To avoid unexpected compilation errors better to always import all ink! crates.

By default, the openbrush crate provides macros for simplification of the development and traits of contracts(you can implement them by yourself, and you can use them for a cross-contract calls).

The OpenBrush also provides the default implementation of traits that can be enabled via crate features. A list of all available features you can find here. The default implementation of traits requires the usage of the unstable feature min-specialization. You can enable it by adding #![feature(min_specialization)] at the top of your root module(for more information check rust official documentation).

Note: ink! requires put #![cfg_attr(not(feature = "std"), no_std)] at the top of root crate.

Note: Some default implementations for traits provide additional methods that can be overridden. These methods are defined in a separate internal trait. It has the name of the original trait + suffix Internal.
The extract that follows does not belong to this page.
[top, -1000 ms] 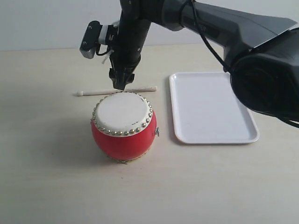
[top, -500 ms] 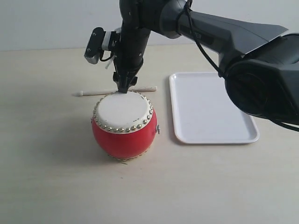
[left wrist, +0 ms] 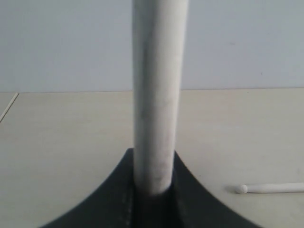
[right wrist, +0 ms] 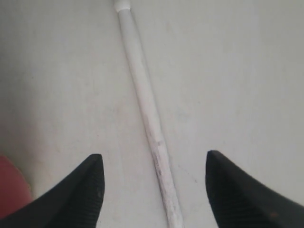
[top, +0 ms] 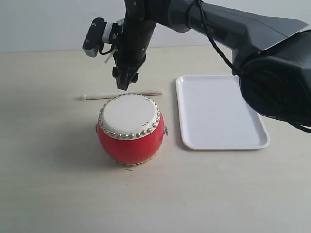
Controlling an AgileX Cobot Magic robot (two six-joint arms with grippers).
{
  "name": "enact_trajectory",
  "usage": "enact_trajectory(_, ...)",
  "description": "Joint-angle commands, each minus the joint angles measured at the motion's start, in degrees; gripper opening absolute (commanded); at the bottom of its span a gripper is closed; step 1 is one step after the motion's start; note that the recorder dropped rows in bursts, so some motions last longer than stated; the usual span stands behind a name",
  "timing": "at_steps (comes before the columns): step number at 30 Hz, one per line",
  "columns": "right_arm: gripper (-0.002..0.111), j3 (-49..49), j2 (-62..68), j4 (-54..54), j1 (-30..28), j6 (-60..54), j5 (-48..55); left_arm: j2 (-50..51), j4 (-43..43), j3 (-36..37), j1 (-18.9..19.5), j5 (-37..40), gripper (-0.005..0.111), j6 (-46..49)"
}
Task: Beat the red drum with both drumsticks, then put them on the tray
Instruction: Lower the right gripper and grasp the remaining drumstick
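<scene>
Left side: my left gripper is pinching the upright stick at its lower end. In the left wrist view the stick is rising straight out of the dark jaws, which are pressing against it on both sides.

Moving right: the second stick is lying flat on the table, its rounded tip pointing left. It is resting just behind the drum and is apart from it.

My right gripper is reaching across from the right and hanging point-down over that second stick, near its middle. Its fingers are standing spread wide, one on each side of the stick, and neither is touching it. The exterior view is showing a small gap between the gripper and the stick.

Centre: the drum is standing upright on the table with its pale skin facing up. Its red side is showing at the edge of the right wrist view.

Right side: the tray is lying flat on the table, near the drum but apart from it. The second stick's right end is stopping short of the tray's rim.
</scene>
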Motion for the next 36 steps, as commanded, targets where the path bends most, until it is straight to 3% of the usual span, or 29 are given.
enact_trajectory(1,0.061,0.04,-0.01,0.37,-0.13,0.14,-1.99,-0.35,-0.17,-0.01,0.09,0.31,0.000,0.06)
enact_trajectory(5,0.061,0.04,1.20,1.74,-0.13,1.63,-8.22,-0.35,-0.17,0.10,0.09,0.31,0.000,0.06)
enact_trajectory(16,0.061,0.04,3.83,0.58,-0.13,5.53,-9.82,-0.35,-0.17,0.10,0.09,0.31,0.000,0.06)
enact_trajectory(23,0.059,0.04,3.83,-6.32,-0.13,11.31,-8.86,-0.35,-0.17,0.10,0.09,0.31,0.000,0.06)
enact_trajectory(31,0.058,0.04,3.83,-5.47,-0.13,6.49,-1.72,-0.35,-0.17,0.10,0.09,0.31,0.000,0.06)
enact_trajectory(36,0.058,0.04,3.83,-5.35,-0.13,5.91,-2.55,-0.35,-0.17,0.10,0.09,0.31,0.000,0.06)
If you want to override them you need to do that in the impl section of the internal trait.

Also, that doc contains links to the examples of how to reuse and customize the default implementation of traits.
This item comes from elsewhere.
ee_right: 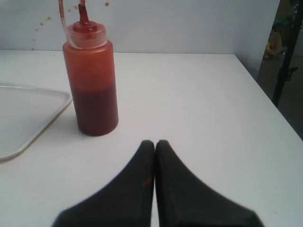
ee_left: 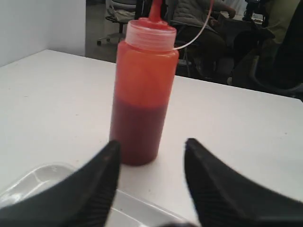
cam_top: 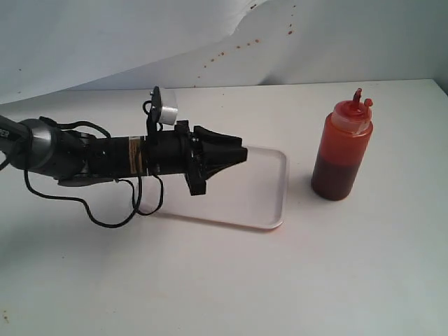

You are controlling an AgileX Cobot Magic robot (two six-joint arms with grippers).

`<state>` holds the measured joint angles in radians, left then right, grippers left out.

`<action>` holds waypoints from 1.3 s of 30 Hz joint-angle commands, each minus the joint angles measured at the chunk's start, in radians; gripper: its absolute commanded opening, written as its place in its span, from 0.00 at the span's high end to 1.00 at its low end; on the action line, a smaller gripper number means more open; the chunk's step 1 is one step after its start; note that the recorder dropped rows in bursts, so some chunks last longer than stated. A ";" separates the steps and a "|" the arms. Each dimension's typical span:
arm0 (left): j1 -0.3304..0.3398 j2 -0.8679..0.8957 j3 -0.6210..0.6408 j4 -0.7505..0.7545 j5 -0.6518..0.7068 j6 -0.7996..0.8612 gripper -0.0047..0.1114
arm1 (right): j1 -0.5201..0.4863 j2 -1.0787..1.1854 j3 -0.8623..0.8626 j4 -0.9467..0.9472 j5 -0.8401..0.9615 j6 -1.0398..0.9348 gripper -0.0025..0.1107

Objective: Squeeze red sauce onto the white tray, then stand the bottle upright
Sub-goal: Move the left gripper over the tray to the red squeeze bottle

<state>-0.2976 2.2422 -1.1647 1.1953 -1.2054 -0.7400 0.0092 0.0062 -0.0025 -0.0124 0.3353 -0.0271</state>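
The bottle (cam_top: pixel 341 150) stands upright on the table, just right of the white tray (cam_top: pixel 259 189), its thin red nozzle up and the small tethered cap hanging off it. Dark red sauce fills its lower half. No red sauce shows on the tray. My left gripper (cam_top: pixel 238 155) hovers over the tray and points at the bottle. In the left wrist view this gripper (ee_left: pixel 151 146) is open, with the bottle (ee_left: pixel 142 94) a short way beyond the tips and the tray (ee_left: pixel 38 182) below. My right gripper (ee_right: pixel 155 143) is shut and empty, apart from the bottle (ee_right: pixel 92 80) and tray (ee_right: pixel 23 113).
Reddish-brown specks (cam_top: pixel 238 47) dot the white backdrop behind the table. Black cables (cam_top: pixel 105 210) loop from the left arm onto the tabletop. The table's edge (ee_right: pixel 265 94) drops off beyond the bottle in the right wrist view. Chairs (ee_left: pixel 222 42) stand past the far edge.
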 commanded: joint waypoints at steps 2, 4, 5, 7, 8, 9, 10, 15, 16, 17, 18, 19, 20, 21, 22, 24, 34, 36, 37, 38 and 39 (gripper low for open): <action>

• PSP22 is an example of how you can reuse the implementation of psp22. You also can find examples of how to reuse extensions.
  • PSP22Metadata: metadata for PSP22.
  • PSP22Mintable: creation of new tokens.
  • PSP22Burnable: destruction of own tokens.
  • PSP22Wrapper: wrapper for PSP22 token (useful for governance tokens etc.).
  • PSP22FlashMint: extension which allows performing flashloans of the token by minting and burning the token.
  • PSP22Pausable: example of using pausable extension in the PSP22 contract.
  • PSP22Capped: extension which adds a cap for total supply of PSP22 tokens.
  • PSP22TokenTimelock: Utility which allows token holders to lock their tokens for a specified amount of time.
• PSP34 is an example of how you can reuse the implementation of psp34. You also can find examples of how to reuse extensions.
  • PSP34Metadata: metadata for PSP34.
  • PSP34Mintable: creation of new tokens.
  • PSP34Burnable: destruction of own tokens.
  • PSP34Enumerable: iterating over contract's tokens.
• PSP35 is an example of how you can reuse the implementation of psp35. You also can find examples of how to reuse extensions.
  • PSP35Metadata: metadata for PSP35.
  • PSP35Mintable: creation of new tokens.
  • PSP35Burnable: destruction of own tokens.
  • PSP35Batch: batch transferring of tokens.
  • PSP35Enumerable: iterating over contract's tokens.
• Access Control shows how you can use the implementation of access-control and psp34 together to provide rights to mint and burn NFT tokens.
  • AccessControlEnumerable: iterating over contract's tokens.
• Ownable shows how you can use the implementation of ownable and psp35 together to provide rights to mint and burn tokens.
• ReentrancyGuard shows how you can use the implementation of non_reentrant modifier to prevent reentrancy during certain functions.
• Pausable shows how you can use the implementation of pausable contract and modifiers.
• TimelockController shows how you can use the implementation of timelock-controller to execute a transaction with some delay via governance.
• PaymentSplitter shows how you can use the implementation of payment-splitter to split received native tokens between participants of the contract.
• Diamond shows how you can use the implementation of diamond pattern to split your contract into small parts and support upgradability.
  • DiamondLoupe: iterating over contract's facets.
• Proxy shows how you can use the implementation of proxy pattern to support upgradability of your contract.